Task prompt: Print each line below verbatim, skipping every picture.

Source data:

= Beginning of Section =

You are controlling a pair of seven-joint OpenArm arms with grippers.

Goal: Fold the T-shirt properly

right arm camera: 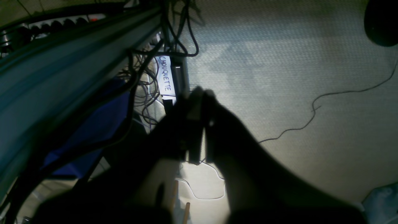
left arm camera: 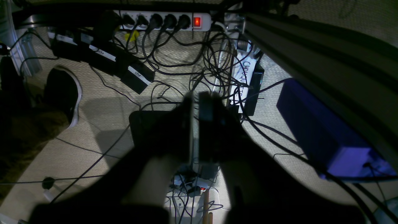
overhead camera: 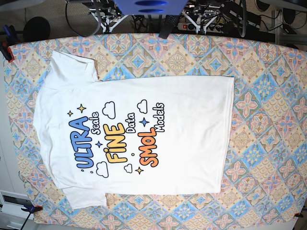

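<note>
Base view shows the T-shirt (overhead camera: 134, 139) flat, print up, on the patterned surface (overhead camera: 268, 96), while both wrist views show clenched tools, left (left arm camera: 195, 102) and right (right arm camera: 200, 102), over floor cables (left arm camera: 174, 62).

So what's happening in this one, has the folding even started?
Not yet, by the look of it. The T-shirt lies spread flat, print side up, on the patterned tablecloth, with no fold in it. Neither arm is over the table: both wrist cameras look down at carpet and cables beside a power strip. The left claw and the right claw both appear closed and hold nothing.
</note>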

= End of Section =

Solution for this exercise:
You are controlling a pair of seven-joint OpenArm arms with grippers.

Goal: Fold the T-shirt properly

right arm camera: 
left arm camera: 
overhead camera: 

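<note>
Base view shows the T-shirt (overhead camera: 134, 139) flat, print up, on the patterned surface (overhead camera: 268, 96), while both wrist views show clenched tools, left (left arm camera: 195, 102) and right (right arm camera: 200, 102), over floor cables (left arm camera: 174, 62).

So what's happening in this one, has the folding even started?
Not yet, by the look of it. The T-shirt lies spread flat, print side up, on the patterned tablecloth, with no fold in it. Neither arm is over the table: both wrist cameras look down at carpet and cables beside a power strip. The left claw and the right claw both appear closed and hold nothing.
</note>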

The exercise was answered in full.